Kvaratskhelia segna l'1-0 contro l'Empoli
Kvaratskhelia segna l'1-0 contro l'Empoli

Ci sono due Napoli, quello che viaggia da primo in classifica e quello che continua a regalare tempi alle avversarie. Siamo sicuri che il risultatismo sia un'arma che si potrà gestire e utilizzare ogni volta che servirà in un campionato lungo e complesso come la Serie A? A Empoli, gli azzurri faticano. Fin troppo.

In questa prima fase, al Napoli di Conte è stata data la medaglia di squadra cinica. Venduta come un'evoluzione necessaria, il rischio però è quello di snaturare una rosa che ha nel suo dna la necessità di dominare il campo per raggiungere gli obiettivi.

Forse qualche punto in meno in classifica si sarebbe potuto barattare con una ricerca costante di perfezionare quella che dovrebbe essere la mission principale di un club che non vanta santi in paradiso e che deve stravincere per alzare trofei.

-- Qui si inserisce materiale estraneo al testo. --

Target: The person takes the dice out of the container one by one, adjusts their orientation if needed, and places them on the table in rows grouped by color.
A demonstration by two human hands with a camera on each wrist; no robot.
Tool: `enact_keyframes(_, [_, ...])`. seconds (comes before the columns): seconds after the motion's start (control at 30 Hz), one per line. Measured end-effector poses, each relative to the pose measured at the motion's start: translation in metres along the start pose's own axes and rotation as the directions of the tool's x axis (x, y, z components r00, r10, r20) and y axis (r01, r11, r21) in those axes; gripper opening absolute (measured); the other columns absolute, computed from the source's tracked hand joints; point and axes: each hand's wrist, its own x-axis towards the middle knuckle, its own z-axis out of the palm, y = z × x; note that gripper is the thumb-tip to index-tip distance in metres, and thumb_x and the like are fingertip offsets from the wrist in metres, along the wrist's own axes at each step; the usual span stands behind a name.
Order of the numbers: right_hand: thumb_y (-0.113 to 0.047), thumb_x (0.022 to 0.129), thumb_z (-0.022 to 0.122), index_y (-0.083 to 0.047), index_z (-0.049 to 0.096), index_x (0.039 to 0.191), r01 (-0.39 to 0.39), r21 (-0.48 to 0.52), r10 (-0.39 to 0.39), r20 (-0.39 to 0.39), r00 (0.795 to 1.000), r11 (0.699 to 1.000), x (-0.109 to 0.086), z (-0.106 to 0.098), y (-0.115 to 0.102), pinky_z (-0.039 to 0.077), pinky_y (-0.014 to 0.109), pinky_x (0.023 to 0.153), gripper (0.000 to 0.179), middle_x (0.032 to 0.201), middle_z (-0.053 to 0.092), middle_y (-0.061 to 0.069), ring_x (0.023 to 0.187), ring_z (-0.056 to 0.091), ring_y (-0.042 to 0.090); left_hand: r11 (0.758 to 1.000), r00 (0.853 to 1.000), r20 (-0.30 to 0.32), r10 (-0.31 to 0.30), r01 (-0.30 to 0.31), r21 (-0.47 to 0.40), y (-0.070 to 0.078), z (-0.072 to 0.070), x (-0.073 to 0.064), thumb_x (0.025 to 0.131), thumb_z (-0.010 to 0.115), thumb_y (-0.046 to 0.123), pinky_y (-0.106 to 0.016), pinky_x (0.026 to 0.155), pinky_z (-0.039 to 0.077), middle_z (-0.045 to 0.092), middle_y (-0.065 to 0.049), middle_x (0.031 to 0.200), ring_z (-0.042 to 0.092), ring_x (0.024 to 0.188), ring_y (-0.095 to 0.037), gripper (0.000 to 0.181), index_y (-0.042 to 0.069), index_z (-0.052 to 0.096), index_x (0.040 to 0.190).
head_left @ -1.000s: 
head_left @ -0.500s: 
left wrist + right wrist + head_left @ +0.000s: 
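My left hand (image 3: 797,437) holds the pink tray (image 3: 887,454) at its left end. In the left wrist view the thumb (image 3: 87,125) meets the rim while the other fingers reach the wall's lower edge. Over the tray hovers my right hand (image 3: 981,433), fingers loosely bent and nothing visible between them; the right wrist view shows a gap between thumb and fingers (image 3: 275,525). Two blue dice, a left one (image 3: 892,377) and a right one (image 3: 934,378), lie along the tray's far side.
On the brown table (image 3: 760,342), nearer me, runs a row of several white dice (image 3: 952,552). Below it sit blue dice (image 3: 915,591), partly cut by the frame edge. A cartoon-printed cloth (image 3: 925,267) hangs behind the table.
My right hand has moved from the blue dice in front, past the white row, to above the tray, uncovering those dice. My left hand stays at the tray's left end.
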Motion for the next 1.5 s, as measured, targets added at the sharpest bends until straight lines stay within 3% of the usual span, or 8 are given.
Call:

A Conte nessuno chiede di vincere al primo anno. Ma assistere al primo tempo di Empoli dopo un mercato da top club e la conferma dei principali protagonisti del primo scudetto sembra francamente troppo.

Il gioco latita. Non da oggi. Kvaratskhelia mai azionato, Lukaku sembra avere una sola giocata codificata e neanche troppo efficace. La profondità è un miraggio, quasi un tabù. Possesso laborioso e intermittente. La palla sempre alta, non accarezza più il manto erboso.

Al momento, il Napoli di Conte non sembra una squadra che sappia sempre cosa fare, anzi. Vive di fiammate, oggi neanche troppe fino all'azione che porta al rigore che sblocca il match. Regala campo e minuti anche alle più piccole, in casa come fuori.

Dove non arriva con la palla, Conte però ci arriva con la personalità. Toglie un flaccido Lukaku e inserisce un campione d'Italia non per caso. Giovanni Simeone è argento vivo. Un torello fastidioso e combattivo. L'equivalente di Alessandro Buongiorno in difesa.

Chiedere di più oltre i tre punti non è un dispetto, ma una necessità. Da Conte ci aspettiamo soluzioni nuove e soprattutto approcci alla gara degni della sua rabbia agonistica. Poi se crediamo alla storiella del decimo posto dello scorso anno come punto di riferimento dal quale ripartire, allora va bene così. Facciamo finta di niente e siamo tutti più felici.